Items from a dataset:
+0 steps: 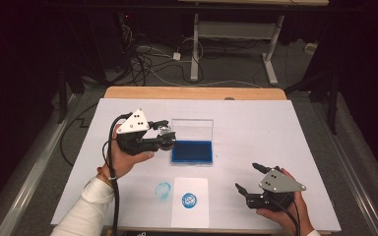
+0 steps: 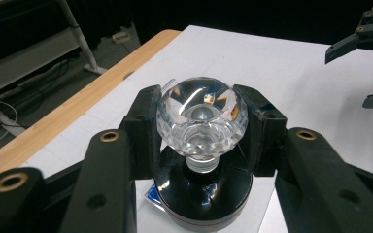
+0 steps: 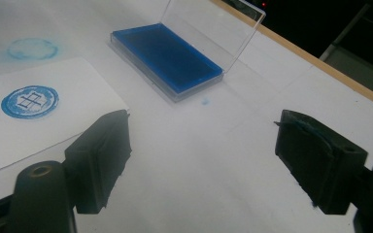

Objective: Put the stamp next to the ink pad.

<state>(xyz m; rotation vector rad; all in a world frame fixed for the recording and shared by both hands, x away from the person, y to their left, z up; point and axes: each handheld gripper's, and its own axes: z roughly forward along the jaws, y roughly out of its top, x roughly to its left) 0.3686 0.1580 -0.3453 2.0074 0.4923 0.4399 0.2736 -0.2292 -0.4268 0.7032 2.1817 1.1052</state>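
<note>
The stamp sits clamped by its glass knob in the left tongs, beside the ink pad. The right tongs gape empty. The slick knob could slip, smearing the paper.

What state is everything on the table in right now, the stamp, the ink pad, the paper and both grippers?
Stamp: clamped by its clear faceted knob, off the table beside the ink pad.
Left gripper: shut on the stamp.
Right gripper: open, nothing between its jaws.
Ink pad: lid open and upright, blue pad exposed.
Paper: flat, bearing one round blue print.
Table cover: smudged with a faint blue ring left of the paper.
</note>
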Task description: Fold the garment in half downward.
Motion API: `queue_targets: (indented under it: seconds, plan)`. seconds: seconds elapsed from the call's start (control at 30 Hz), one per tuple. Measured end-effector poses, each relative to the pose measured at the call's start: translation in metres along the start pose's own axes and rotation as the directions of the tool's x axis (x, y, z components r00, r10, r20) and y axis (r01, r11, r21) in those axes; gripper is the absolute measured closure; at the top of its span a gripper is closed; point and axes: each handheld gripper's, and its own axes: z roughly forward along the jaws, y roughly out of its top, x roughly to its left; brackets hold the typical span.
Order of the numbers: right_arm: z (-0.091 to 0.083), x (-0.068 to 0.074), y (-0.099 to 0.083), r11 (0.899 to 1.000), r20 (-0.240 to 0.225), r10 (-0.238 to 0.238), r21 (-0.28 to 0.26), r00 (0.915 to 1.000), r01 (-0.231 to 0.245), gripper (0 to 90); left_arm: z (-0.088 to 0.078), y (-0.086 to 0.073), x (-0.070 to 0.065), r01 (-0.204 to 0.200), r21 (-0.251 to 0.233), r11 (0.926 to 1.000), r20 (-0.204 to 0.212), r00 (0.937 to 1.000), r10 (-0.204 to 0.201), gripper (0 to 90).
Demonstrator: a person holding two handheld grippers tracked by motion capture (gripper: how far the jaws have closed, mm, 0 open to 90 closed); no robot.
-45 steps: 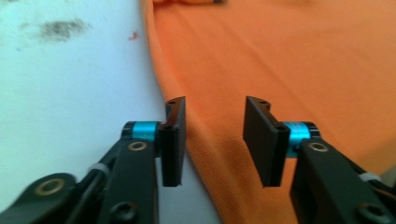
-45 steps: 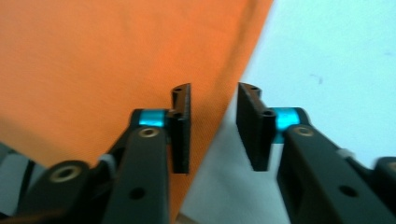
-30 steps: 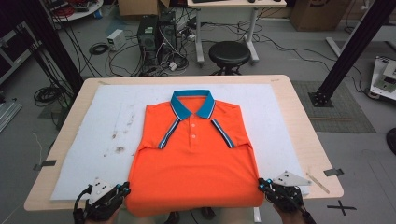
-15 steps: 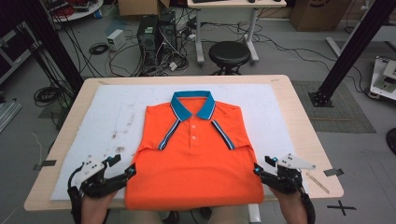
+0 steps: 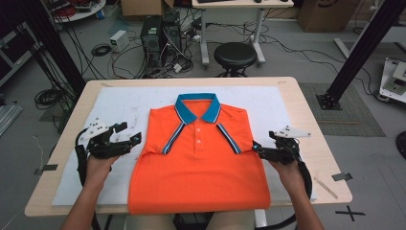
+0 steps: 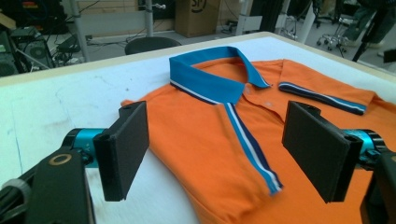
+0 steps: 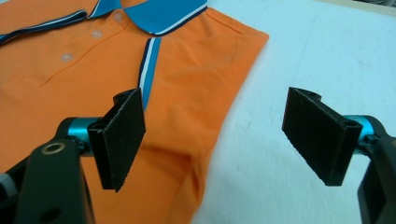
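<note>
While my hands come in from the bottom of the high view, I hold my left claw (image 5: 128, 136) at the left-centre of the frame and my right claw (image 5: 256, 149) at the right-centre, one at each side edge of the orange polo shirt (image 5: 198, 172). The shirt lies flat in the middle of the frame on the white mat (image 5: 119, 108) that covers the wooden surface (image 5: 316, 124), its blue collar (image 5: 197, 106) toward the top of the picture and its hem at the bottom edge of the surface. Both sleeves are folded in over the front, their striped cuffs slanting toward the button placket.

Both my claws have just been opening, and nothing is pinched in either. In the left gripper view my left claw (image 6: 217, 147) stands wide, and between the black pads I see the folded sleeve with its blue, white and navy band, lying lower down and untouched. In the right gripper view my right claw (image 7: 215, 140) is just as wide, its gap spanning the shirt's side edge: orange cloth on the left half of the frame, bare white mat on the right. The pads press on nothing.

At the top of the high view, beyond the surface, a black stool (image 5: 234, 55) stands on the floor.
</note>
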Motion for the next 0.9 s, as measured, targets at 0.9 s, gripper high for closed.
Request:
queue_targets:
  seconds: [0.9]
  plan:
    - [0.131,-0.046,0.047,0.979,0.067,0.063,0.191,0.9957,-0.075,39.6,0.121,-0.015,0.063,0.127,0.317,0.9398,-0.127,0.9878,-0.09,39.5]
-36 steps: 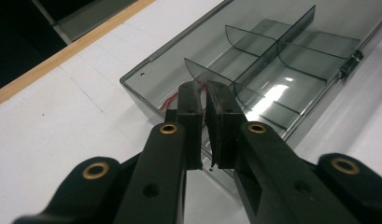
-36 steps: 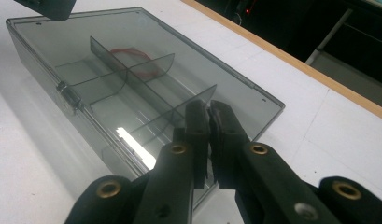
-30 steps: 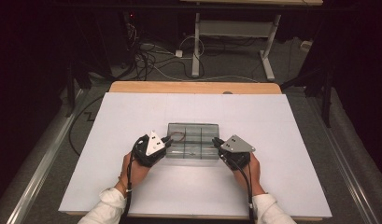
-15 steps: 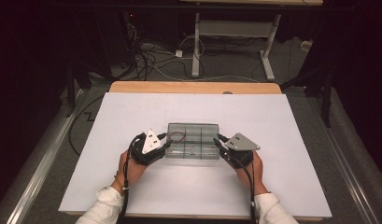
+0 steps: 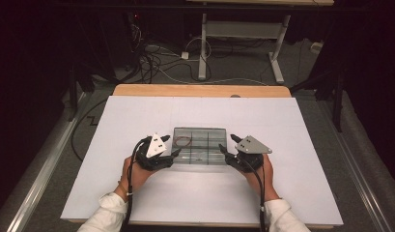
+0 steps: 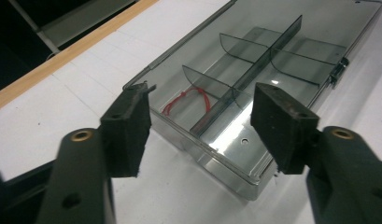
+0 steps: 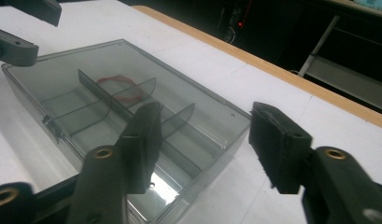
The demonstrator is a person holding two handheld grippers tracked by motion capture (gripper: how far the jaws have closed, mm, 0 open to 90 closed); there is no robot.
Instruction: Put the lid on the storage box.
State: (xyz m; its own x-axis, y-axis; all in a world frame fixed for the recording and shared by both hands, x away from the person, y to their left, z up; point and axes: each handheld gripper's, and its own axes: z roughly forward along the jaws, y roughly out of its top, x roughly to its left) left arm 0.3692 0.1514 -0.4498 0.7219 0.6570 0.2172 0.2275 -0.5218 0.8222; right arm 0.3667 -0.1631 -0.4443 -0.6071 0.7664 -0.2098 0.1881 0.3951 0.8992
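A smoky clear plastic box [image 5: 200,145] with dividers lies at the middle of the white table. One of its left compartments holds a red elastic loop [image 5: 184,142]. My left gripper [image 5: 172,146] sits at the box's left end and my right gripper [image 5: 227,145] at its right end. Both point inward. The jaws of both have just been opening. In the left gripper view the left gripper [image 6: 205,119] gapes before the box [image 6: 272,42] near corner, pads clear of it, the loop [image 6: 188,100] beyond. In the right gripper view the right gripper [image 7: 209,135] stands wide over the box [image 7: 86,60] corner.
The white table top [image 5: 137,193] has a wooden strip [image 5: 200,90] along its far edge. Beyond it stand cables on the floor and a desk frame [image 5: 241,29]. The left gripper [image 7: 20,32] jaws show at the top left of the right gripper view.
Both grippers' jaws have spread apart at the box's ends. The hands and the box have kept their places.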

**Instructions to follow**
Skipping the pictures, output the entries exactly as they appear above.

**Output**
+0 steps: 
+0 steps: 
+0 steps: 

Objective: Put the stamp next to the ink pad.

<state>(xyz m; rotation vector rad; all in a world frame fixed for the recording and shared by both hands, x away from the person, y to their left, z up; point and axes: each handheld gripper's, and its own axes: z roughly forward along the jaws, y roughly out of its top, x roughly to its left) 0.3686 0.1580 -0.3453 2.0074 0.4923 0.4399 0.2736 -0.2292 -0.4268 0.7032 2.1817 1.1052</state>
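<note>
The stamp sits clamped by its glass knob in the left tongs, beside the ink pad. The right tongs gape empty. The slick knob could slip, smearing the paper.

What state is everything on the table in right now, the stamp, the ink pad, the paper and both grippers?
Stamp: clamped by its clear faceted knob, off the table beside the ink pad.
Left gripper: shut on the stamp.
Right gripper: open, nothing between its jaws.
Ink pad: lid open and upright, blue pad exposed.
Paper: flat, bearing one round blue print.
Table cover: smudged with a faint blue ring left of the paper.
</note>
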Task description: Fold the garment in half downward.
Motion API: `queue_targets: (indented under it: seconds, plan)`. seconds: seconds elapsed from the call's start (control at 30 Hz), one per tuple. Measured end-effector poses, each relative to the pose measured at the call's start: translation in metres along the start pose's own axes and rotation as the directions of the tool's x axis (x, y, z components r00, r10, r20) and y axis (r01, r11, r21) in those axes; gripper is the absolute measured closure; at the top of its span a gripper is closed; point and axes: each handheld gripper's, and its own axes: z roughly forward along the jaws, y roughly out of its top, x roughly to its left; brackets hold the typical span.
Order of the numbers: right_arm: z (-0.091 to 0.083), x (-0.068 to 0.074), y (-0.099 to 0.083), r11 (0.899 to 1.000), r20 (-0.240 to 0.225), r10 (-0.238 to 0.238), r21 (-0.28 to 0.26), r00 (0.915 to 1.000), r01 (-0.231 to 0.245), gripper (0 to 90); left_arm: z (-0.088 to 0.078), y (-0.086 to 0.073), x (-0.070 to 0.065), r01 (-0.204 to 0.200), r21 (-0.251 to 0.233), r11 (0.926 to 1.000), r20 (-0.204 to 0.212), r00 (0.937 to 1.000), r10 (-0.204 to 0.201), gripper (0 to 90).
Demonstrator: a person holding two handheld grippers tracked by motion capture (gripper: how far the jaws have closed, mm, 0 open to 90 closed); no robot.
-45 steps: 
-45 steps: 
-30 steps: 
-15 steps: 
+0 steps: 
+0 steps: 
+0 steps: 
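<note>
While my hands come in from the bottom of the high view, I hold my left claw (image 5: 128, 136) at the left-centre of the frame and my right claw (image 5: 256, 149) at the right-centre, one at each side edge of the orange polo shirt (image 5: 198, 172). The shirt lies flat in the middle of the frame on the white mat (image 5: 119, 108) that covers the wooden surface (image 5: 316, 124), its blue collar (image 5: 197, 106) toward the top of the picture and its hem at the bottom edge of the surface. Both sleeves are folded in over the front, their striped cuffs slanting toward the button placket.

Both my claws have just been opening, and nothing is pinched in either. In the left gripper view my left claw (image 6: 217, 147) stands wide, and between the black pads I see the folded sleeve with its blue, white and navy band, lying lower down and untouched. In the right gripper view my right claw (image 7: 215, 140) is just as wide, its gap spanning the shirt's side edge: orange cloth on the left half of the frame, bare white mat on the right. The pads press on nothing.

At the top of the high view, beyond the surface, a black stool (image 5: 234, 55) stands on the floor.
</note>
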Motion for the next 0.9 s, as measured, targets at 0.9 s, gripper high for closed.
Request:
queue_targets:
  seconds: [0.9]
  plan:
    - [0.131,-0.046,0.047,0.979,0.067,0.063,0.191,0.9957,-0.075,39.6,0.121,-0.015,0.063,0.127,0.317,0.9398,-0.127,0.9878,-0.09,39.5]
-36 steps: 
-36 steps: 
-30 steps: 
-15 steps: 
+0 steps: 
+0 steps: 
+0 steps: 
The demonstrator is a person holding two handheld grippers tracked by motion capture (gripper: how far the jaws have closed, mm, 0 open to 90 closed); there is no robot.
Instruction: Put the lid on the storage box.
State: (xyz m; its own x-axis, y-axis; all in a world frame fixed for the recording and shared by both hands, x away from the person, y to their left, z up; point and axes: each handheld gripper's, and its own axes: z roughly forward along the jaws, y roughly out of its top, x roughly to its left) left arm 0.3692 0.1514 -0.4498 0.7219 0.6570 0.2172 0.2275 -0.5218 0.8222; right arm 0.3667 -0.1631 -0.4443 -0.6071 0.7664 -0.2098 0.1881 0.3951 0.8992
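A smoky clear plastic box [image 5: 200,145] with dividers lies at the middle of the white table. One of its left compartments holds a red elastic loop [image 5: 184,142]. My left gripper [image 5: 172,146] sits at the box's left end and my right gripper [image 5: 227,145] at its right end. Both point inward. The jaws of both have just been opening. In the left gripper view the left gripper [image 6: 205,119] gapes before the box [image 6: 272,42] near corner, pads clear of it, the loop [image 6: 188,100] beyond. In the right gripper view the right gripper [image 7: 209,135] stands wide over the box [image 7: 86,60] corner.
The white table top [image 5: 137,193] has a wooden strip [image 5: 200,90] along its far edge. Beyond it stand cables on the floor and a desk frame [image 5: 241,29]. The left gripper [image 7: 20,32] jaws show at the top left of the right gripper view.
Both grippers' jaws have spread apart at the box's ends. The hands and the box have kept their places.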

Here the exercise is finished.